By Bendigo Daily · Published 20 June 2026 at 11:17 pm

2 min read

Updated 27 June 2026 at 11:17 pm

Federal critical minerals funding opens new opportunities for central Victoria
Photo: Photo by Unsplash
Quick summary
  • Two proposed critical minerals processing facilities in the Bendigo region have been shortlisted for funding from the National Reconstruction Fund's critical minerals and clean energy stream, potentially establishing central Victoria as a significant location in Australia's critical minerals processing supply chain.
  • The shortlisted projects include a lithium hydroxide processing facility proposed by an ASX-listed company that would use lithium spodumene from the Pilbara and process it into battery-grade material, and a rare earth separation facility that would process mixed rare earth chlorides sourced from projects in WA and South Australia.
  • Both facilities have identified Bendigo's existing industrial infrastructure, workforce, and transport connections as advantages over greenfield sites.

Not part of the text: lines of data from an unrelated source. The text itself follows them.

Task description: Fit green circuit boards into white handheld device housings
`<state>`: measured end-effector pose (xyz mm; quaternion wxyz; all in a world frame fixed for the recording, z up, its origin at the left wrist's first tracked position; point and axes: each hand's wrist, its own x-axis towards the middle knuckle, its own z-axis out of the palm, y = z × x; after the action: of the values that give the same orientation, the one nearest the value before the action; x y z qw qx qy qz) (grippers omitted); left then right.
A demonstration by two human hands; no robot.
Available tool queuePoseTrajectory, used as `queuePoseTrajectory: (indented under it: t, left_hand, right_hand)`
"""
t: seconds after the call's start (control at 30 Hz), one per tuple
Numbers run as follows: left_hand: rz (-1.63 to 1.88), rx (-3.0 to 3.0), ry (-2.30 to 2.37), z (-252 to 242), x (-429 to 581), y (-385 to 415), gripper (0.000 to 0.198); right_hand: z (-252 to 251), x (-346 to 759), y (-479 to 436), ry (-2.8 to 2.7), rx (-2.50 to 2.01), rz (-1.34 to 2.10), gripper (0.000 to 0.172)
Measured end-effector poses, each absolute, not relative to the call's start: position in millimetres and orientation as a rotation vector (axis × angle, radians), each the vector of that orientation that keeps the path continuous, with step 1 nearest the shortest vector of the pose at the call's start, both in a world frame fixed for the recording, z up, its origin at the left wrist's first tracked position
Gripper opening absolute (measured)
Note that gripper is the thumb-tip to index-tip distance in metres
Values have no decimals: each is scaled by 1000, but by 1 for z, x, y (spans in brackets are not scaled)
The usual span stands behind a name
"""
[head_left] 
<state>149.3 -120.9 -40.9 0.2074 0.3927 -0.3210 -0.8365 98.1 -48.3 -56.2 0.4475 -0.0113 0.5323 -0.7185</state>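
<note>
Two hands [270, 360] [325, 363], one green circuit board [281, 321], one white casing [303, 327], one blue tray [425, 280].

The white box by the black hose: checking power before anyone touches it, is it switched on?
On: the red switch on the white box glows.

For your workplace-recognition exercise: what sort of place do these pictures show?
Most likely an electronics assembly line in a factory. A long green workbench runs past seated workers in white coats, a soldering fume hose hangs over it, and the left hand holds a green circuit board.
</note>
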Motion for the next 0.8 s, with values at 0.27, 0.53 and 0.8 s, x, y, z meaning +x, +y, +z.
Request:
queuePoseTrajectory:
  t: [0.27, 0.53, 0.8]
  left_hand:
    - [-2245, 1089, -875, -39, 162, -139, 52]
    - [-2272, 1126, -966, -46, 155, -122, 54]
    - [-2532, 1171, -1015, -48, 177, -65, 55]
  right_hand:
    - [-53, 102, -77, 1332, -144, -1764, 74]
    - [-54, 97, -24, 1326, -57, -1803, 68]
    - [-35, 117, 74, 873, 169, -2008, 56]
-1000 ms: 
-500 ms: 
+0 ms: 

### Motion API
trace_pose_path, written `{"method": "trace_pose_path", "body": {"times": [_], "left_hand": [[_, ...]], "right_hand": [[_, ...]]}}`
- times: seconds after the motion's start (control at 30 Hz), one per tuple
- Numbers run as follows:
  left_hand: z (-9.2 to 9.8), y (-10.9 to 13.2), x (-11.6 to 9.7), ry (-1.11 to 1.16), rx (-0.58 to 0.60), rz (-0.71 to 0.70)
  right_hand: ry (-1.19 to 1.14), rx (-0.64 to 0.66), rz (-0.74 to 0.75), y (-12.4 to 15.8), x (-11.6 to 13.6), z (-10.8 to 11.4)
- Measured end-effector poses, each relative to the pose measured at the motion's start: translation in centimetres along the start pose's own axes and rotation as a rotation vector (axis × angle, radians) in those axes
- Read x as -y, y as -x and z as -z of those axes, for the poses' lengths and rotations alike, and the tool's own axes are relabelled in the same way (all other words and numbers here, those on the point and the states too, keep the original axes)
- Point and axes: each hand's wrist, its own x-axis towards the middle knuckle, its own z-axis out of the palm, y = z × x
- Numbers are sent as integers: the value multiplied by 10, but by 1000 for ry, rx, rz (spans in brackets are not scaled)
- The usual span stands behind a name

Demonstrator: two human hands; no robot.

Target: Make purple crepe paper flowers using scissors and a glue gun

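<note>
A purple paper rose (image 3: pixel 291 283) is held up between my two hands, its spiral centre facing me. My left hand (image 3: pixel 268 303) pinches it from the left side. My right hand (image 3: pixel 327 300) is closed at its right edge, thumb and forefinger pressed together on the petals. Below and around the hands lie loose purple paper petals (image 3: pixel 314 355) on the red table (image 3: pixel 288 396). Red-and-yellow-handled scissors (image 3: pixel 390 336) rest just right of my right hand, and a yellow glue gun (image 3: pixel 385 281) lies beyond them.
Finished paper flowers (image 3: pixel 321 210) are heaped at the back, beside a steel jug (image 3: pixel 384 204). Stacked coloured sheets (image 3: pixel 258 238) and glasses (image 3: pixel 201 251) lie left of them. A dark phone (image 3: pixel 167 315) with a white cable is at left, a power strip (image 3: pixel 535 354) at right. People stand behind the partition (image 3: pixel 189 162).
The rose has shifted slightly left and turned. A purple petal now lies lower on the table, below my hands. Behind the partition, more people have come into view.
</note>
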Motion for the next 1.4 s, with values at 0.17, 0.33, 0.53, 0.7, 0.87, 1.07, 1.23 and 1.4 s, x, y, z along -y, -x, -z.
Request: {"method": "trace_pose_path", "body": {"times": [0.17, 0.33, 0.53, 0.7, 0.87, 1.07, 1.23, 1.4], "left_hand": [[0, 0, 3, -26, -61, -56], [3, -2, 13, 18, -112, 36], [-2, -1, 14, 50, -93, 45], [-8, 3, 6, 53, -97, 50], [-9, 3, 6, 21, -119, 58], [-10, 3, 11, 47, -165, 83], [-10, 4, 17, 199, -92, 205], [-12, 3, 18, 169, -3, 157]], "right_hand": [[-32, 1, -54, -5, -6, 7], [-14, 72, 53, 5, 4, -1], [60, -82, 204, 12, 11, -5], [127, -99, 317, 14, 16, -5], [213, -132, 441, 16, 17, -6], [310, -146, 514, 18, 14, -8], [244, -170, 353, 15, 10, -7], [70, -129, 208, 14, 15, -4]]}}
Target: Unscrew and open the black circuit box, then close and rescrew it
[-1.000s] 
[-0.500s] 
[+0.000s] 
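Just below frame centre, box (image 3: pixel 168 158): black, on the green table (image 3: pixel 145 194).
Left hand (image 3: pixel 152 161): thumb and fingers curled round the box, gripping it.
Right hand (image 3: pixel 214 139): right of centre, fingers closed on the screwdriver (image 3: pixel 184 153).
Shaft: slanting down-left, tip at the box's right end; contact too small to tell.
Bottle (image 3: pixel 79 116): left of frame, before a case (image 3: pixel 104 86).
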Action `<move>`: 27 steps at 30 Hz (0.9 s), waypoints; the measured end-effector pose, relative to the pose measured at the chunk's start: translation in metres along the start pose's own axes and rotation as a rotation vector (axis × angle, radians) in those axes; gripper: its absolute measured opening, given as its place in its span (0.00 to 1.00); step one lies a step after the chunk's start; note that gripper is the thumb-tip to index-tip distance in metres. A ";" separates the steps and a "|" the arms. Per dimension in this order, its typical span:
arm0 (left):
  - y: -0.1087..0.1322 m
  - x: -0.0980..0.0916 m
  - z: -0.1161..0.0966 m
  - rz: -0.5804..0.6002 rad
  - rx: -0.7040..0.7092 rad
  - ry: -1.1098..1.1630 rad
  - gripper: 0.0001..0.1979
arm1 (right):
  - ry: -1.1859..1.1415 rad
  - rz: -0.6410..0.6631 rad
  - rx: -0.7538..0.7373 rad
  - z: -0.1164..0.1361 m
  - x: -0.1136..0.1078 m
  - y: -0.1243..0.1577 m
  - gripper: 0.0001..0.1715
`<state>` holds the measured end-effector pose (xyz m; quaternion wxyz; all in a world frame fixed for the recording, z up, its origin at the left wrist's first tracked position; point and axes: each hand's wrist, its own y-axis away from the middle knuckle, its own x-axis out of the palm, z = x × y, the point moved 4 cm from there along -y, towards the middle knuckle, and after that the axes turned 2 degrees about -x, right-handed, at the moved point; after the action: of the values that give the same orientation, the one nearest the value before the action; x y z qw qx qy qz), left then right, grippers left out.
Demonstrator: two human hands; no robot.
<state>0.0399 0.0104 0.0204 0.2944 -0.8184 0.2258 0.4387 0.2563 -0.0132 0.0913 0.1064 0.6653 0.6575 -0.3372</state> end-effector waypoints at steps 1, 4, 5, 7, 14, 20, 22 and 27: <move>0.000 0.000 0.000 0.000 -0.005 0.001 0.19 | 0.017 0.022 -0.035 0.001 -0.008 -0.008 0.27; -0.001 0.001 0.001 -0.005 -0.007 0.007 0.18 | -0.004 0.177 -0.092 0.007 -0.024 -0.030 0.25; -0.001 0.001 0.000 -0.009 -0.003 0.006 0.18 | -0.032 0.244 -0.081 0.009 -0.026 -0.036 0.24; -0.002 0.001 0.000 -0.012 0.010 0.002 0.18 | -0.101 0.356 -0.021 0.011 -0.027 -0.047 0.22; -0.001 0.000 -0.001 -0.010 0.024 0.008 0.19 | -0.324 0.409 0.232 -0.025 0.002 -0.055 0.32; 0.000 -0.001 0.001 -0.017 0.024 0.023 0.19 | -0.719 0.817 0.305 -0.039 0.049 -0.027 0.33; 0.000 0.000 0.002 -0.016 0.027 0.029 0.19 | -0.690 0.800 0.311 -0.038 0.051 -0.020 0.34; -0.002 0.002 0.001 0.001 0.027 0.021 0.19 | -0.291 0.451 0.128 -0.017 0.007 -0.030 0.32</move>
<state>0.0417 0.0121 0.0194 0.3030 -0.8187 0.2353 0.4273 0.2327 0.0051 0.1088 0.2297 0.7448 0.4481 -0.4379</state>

Two proposed critical minerals processing facilities in the Bendigo region have been shortlisted for funding from the National Reconstruction Fund's critical minerals and clean energy stream, potentially establishing central Victoria as a significant location in Australia's critical minerals processing supply chain.

The shortlisted projects include a lithium hydroxide processing facility proposed by an ASX-listed company that would use lithium spodumene from the Pilbara and process it into battery-grade material, and a rare earth separation facility that would process mixed rare earth chlorides sourced from projects in WA and South Australia. Both facilities have identified Bendigo's existing industrial infrastructure, workforce, and transport connections as advantages over greenfield sites.

Federal Industry Minister Ed Husic said the critical minerals program was designed to capture more value from Australia's resource wealth domestically rather than exporting raw materials for processing and manufacturing offshore. "For too long we've dug it up and shipped it out. The NRF is here to change that," he said.

A final funding decision on both facilities is expected within six months. If both proceed, the combined investment would total approximately $680 million and create an estimated 580 permanent operational jobs, making the critical minerals sector a material employer in the Bendigo economy within five years of commencing production.

La Trobe University's Bendigo campus is exploring partnership arrangements with both proponents to develop chemistry and process engineering training programs aligned with the facilities' workforce needs, building on the university's existing mining and environmental engineering strengths.

This article was compiled by AI from the sources linked above and screened before publishing. See our editorial standards.